The details of this report, combined with everything else swirling around in economic policy and the financial markets, make for a more optimistic case. There is an opportunity for 2021 to be the year of a remarkable bounce-back, thanks to monetary and fiscal stimulus; the delayed effects of buoyant markets over the last few months; and above all the prospect of widespread coronavirus vaccination.

The December numbers point to a jobs crisis that is contained to sectors dealing with the direct effects of pandemic-related shutdowns. Unlike the data from the spring of 2020, the latest numbers are not consistent with the sort of broad-based absence of demand in the economy that caused the recovery from the last few recessions to be so long and so slow.

The list of sectors fitting that basic pattern — still at levels consistent with a recession but clawing their way back steadily — is long, and it includes industries as varied as truck transportation, real estate rental and leasing, and professional and business services.

Both the policy and market environment should create tailwinds for those sectors in 2021, helping them return to full health faster.

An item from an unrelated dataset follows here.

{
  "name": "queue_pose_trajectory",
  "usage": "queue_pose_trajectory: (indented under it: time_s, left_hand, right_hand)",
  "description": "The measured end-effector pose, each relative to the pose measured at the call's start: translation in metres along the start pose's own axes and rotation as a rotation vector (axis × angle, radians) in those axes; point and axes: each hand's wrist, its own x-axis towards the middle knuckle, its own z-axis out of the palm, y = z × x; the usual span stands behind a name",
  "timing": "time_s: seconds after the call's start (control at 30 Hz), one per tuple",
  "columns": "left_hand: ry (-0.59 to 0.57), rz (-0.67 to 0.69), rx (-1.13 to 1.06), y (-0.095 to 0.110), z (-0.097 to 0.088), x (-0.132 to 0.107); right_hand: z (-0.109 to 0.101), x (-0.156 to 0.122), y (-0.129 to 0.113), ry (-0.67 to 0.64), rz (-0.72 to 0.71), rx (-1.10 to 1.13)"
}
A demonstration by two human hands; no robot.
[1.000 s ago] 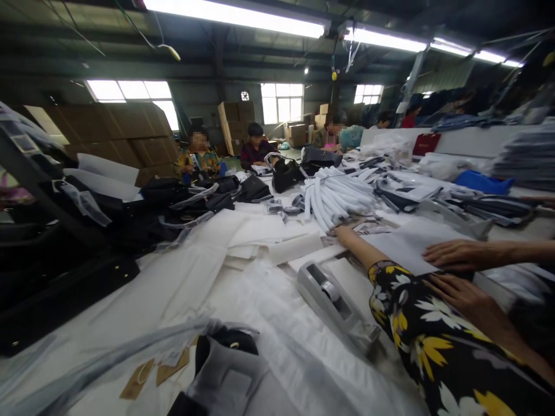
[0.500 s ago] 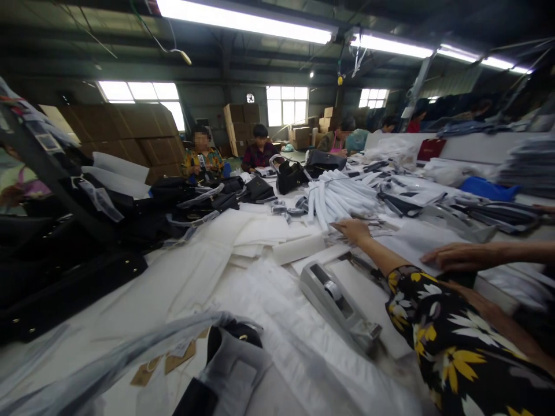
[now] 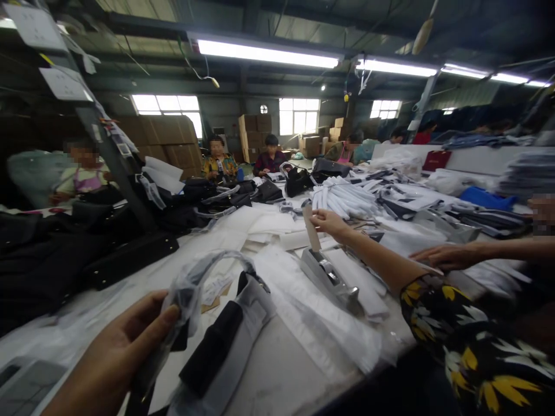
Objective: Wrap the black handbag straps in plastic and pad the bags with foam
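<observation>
At the bottom left, my left hand is closed on the clear plastic wrap around a black bag with a grey paper-covered strap, lifted a little off the white table. My right hand is out of view. To my right, a co-worker in a floral sleeve pinches a brownish strip above a grey tape dispenser. The co-worker's other hand lies flat on white sheets.
Black bags are heaped along the left. White paper sheets and a bundle of white wrapped rolls cover the middle. Several other people sit at the far end, with cardboard boxes behind them.
My left hand has come into view holding the plastic-wrapped bag, which has been raised. The co-worker's hand lifted from the table and now holds a strip above the dispenser. The view swung left.
</observation>
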Motion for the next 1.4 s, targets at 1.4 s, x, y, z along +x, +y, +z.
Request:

A booming stock market doesn’t translate into more economic activity overnight. But as corporate executives make their capital spending plans and as consumers make their spending decisions, surging stocks do tend to have a positive effect. That would imply that the positive effects of new market highs over recent weeks should start to show up as public health concerns recede.

The December employment numbers cover a period before Congress reached a compromise pandemic aid package worth $900 billion. Among other things, the bill includes enhanced unemployment benefits that will help the hundreds of thousands of workers whose jobs disappeared in December, as well as $600 checks that should strengthen consumer spending in the months ahead.

Moreover, the Democratic victories in Georgia this week and the resulting Senate majority make it more likely that those checks will grow to $2,000 per person. It also means that the Biden administration will have the flexibility to undertake a more ambitious agenda, including infrastructure spending, that should support overall economic activity.

A Democratic Congress will also be likely to provide more aid to states, helping one of the other areas of job loss in December besides leisure and hospitality (state and local governments cut 51,000 jobs last month).

Plenty could still go wrong, like a prolonged bungling of the vaccine rollout or a market correction that damages business and consumer confidence. And none of this diminishes the pain of the millions of Americans who are still out of work.

But put it all together, and more so than at any point since the start of the pandemic, the economy has a clear path back to full health.